Quand consulter pour un début de Dupuytren ? 2 février 2026
Savoir quand consulter pour un début de maladie de Dupuytren peut éviter un retard de diagnostic et faciliter la prise en charge. Si la maladie débute souvent de manière discrète, certains signes doivent néanmoins conduire à l’avis d’un spécialiste de la main. Cette page, fondée sur l’expérience du Dr Favarel à Grenoble, détaille précisément les situations où une consultation est recommandée : apparition d’un nodule, tension dans la paume, perte d’extension ou modification de la forme du doigt.
À l’apparition d’un nodule ferme dans la paume
Le premier motif de consultation dans la maladie de Dupuytren est l’apparition d’un nodule ferme, typiquement dans la paume, aligné avec l’annulaire ou l’auriculaire. Ce nodule est souvent indolore, mais sa présence est déjà un signe diagnostique important. Il ne s’agit pas d’une simple callosité ni d’un kyste mobile : sa consistance est dure, régulière et fixée dans l’aponévrose. Dès l’apparition de ce nodule, une consultation permet de confirmer qu’il s’agit bien d’un Dupuytren et non d’une autre lésion palmaire. Le spécialiste évalue alors la profondeur du tissu atteint, le risque évolutif et la nécessité ou non d’une surveillance rapprochée. Même si aucun traitement n’est envisagé à ce stade, un diagnostic précis permet d’éviter une sous-évaluation de la maladie, qui peut évoluer silencieusement pendant plusieurs mois ou années.

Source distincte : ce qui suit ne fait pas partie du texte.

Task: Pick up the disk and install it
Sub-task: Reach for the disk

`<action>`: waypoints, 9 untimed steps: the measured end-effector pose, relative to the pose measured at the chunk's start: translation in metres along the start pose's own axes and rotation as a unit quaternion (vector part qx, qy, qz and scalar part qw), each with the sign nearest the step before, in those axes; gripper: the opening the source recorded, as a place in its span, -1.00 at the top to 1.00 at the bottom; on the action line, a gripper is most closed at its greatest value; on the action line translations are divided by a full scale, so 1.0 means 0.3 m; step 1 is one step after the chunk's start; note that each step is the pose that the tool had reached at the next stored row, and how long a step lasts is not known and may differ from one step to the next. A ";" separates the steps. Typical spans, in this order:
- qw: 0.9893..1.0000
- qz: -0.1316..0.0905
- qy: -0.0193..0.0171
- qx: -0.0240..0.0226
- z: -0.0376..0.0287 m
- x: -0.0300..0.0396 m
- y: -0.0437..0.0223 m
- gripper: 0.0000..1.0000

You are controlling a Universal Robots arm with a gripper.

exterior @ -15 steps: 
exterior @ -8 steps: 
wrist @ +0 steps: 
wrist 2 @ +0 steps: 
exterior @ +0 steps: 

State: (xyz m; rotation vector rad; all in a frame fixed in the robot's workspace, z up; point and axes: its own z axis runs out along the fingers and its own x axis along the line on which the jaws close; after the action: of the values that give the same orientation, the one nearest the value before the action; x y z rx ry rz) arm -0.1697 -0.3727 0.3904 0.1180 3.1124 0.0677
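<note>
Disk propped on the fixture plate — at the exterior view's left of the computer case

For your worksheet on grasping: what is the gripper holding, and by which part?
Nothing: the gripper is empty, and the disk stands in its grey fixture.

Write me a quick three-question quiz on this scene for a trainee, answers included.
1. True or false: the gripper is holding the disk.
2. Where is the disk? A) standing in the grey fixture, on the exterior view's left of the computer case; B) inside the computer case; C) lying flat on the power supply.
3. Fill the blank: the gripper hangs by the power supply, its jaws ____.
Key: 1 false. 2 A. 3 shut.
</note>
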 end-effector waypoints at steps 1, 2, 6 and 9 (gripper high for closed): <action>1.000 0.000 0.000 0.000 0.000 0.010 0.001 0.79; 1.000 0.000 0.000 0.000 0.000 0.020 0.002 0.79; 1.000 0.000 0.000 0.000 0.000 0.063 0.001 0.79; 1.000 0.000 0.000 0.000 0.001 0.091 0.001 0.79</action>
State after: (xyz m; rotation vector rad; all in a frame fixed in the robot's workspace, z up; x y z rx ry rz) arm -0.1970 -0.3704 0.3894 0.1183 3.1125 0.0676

Dès les premiers signes de perte d’extension ou de tension matinale
Une consultation est également recommandée lorsque le patient constate une difficulté à ouvrir complètement la main, même si la gêne est légère. La perte d’extension est souvent perceptible au réveil, avec une tension matinale dans la paume, ou lorsqu’il tente de poser la main à plat sur une surface rigide. Ces signes fonctionnels sont un indicateur précoce de rétraction du cordon fibreux. Plus ce déficit est identifié tôt, plus la surveillance est efficace. Un spécialiste de la main peut mesurer précisément l’angle d’extension, comparer les deux mains et déterminer si la contracture évolue. Lors des formes progressives, un geste mini-invasif peut être indiqué avant que la déformation ne devienne trop marquée, ce qui permet une récupération fonctionnelle plus rapide. Attendre que le doigt soit nettement replié complique la prise en charge et le temps de récupération.

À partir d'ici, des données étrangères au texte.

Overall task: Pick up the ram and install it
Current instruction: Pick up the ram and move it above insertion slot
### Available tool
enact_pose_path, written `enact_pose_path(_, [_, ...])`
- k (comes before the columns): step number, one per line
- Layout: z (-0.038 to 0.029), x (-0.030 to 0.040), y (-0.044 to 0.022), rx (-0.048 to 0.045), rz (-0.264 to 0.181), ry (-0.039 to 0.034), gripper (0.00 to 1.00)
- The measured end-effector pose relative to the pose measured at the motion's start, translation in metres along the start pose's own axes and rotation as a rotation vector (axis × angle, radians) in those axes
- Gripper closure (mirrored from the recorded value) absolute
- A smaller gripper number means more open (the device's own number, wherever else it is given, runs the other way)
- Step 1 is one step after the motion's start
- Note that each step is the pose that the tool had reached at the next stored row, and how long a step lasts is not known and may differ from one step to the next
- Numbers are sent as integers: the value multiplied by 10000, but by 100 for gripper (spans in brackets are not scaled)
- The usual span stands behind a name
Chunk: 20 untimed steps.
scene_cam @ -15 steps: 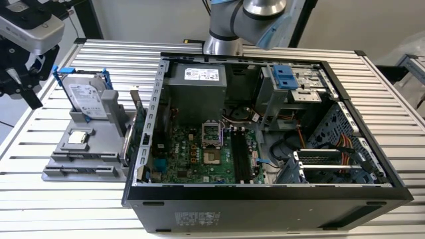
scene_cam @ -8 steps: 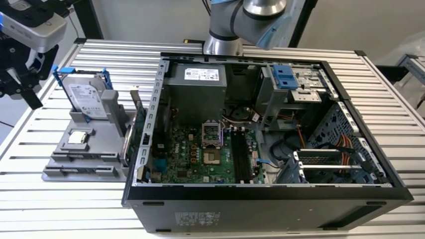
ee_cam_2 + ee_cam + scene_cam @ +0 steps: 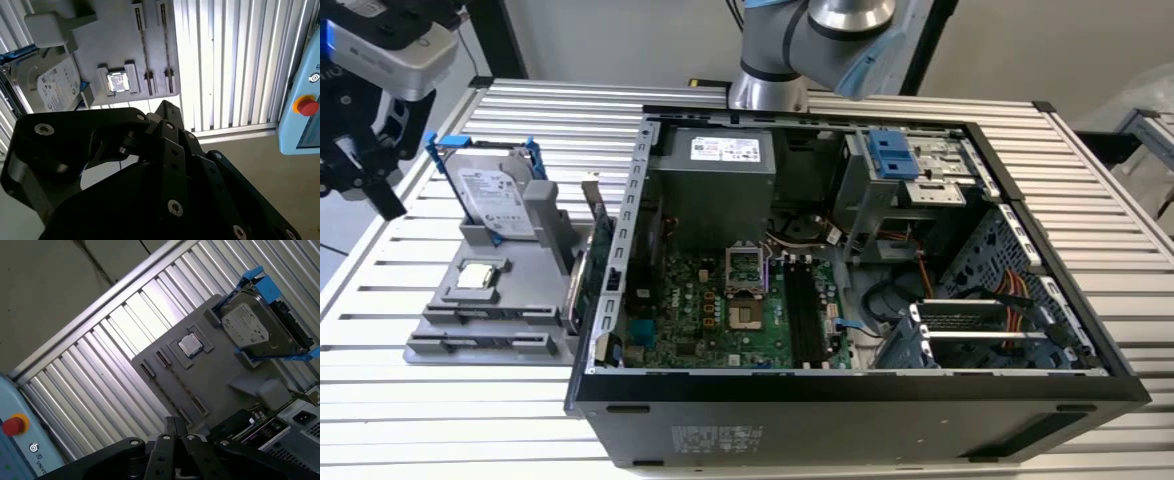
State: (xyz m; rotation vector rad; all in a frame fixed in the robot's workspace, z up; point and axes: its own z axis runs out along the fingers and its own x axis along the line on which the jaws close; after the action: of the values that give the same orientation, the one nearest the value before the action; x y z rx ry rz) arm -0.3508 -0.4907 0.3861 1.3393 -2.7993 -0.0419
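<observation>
Over the parts bench: my gripper point(image 3: 172, 423) is hovering above the grey parts tray point(image 3: 220, 375), its fingers drawn tightly together and gripping nothing I can see. Beneath it, the tray's two long narrow holders point(image 3: 143, 50) are lying just beside the square silver processor chip point(image 3: 119, 82), and the hard drive point(image 3: 55, 90) is standing beyond that. I cannot tell where the ram is sitting, nor how it looks. The motherboard's black slots point(image 3: 803, 310) are lying well away from my gripper, inside the open computer case point(image 3: 854, 400).
</observation>
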Motion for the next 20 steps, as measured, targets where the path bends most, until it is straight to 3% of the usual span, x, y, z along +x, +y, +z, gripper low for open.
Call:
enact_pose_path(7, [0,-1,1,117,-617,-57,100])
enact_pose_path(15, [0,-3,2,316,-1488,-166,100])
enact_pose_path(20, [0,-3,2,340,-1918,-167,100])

Si un cordon sous-cutané apparaît ou devient perceptible
La présence d’un cordon palpable est un signe d’évolution plus avancée. Ce cordon ressemble à une petite corde sous la peau, tendue dans l’axe d’un doigt. Il peut apparaître progressivement après un nodule, mais certains patients le découvrent directement, sans avoir remarqué la formation du nodule initial. Lorsqu’un cordon devient perceptible, la consultation devient indispensable. Le spécialiste peut préciser son orientation, sa profondeur et son retentissement fonctionnel. Une échographie peut également être réalisée pour distinguer un cordon actif d’un cordon cicatriciel ou stable. Le repérage d’un cordon en évolution est un moment clé pour réfléchir à une éventuelle intervention mini-invasive, notamment si la perte d’extension commence à s’accentuer. La précocité de cette consultation conditionne souvent la simplicité du geste thérapeutique.
En cas d’évolution rapide, de gêne croissante ou d’atteinte familiale
Certains profils justifient une consultation plus rapide. Une évolution brusque, observée en quelques mois, peut signaler une forme plus active ou héréditaire. Un antécédent familial de Dupuytren doit inciter à une surveillance plus attentive, car ces formes sont souvent plus agressives. Une gêne croissante dans les activités quotidiennes (saisir un objet large, faire une poignée de main, porter un sac) doit également alerter. De même, toute douleur inhabituelle ou toute masse d’apparition récente doit être évaluée pour exclure un diagnostic différentiel. La consultation permet d’obtenir une vision claire de l’évolution et de fixer un plan de surveillance adapté. Le but n’est pas d’intervenir systématiquement, mais de choisir le moment où un traitement aura le meilleur rapport bénéfice/risque.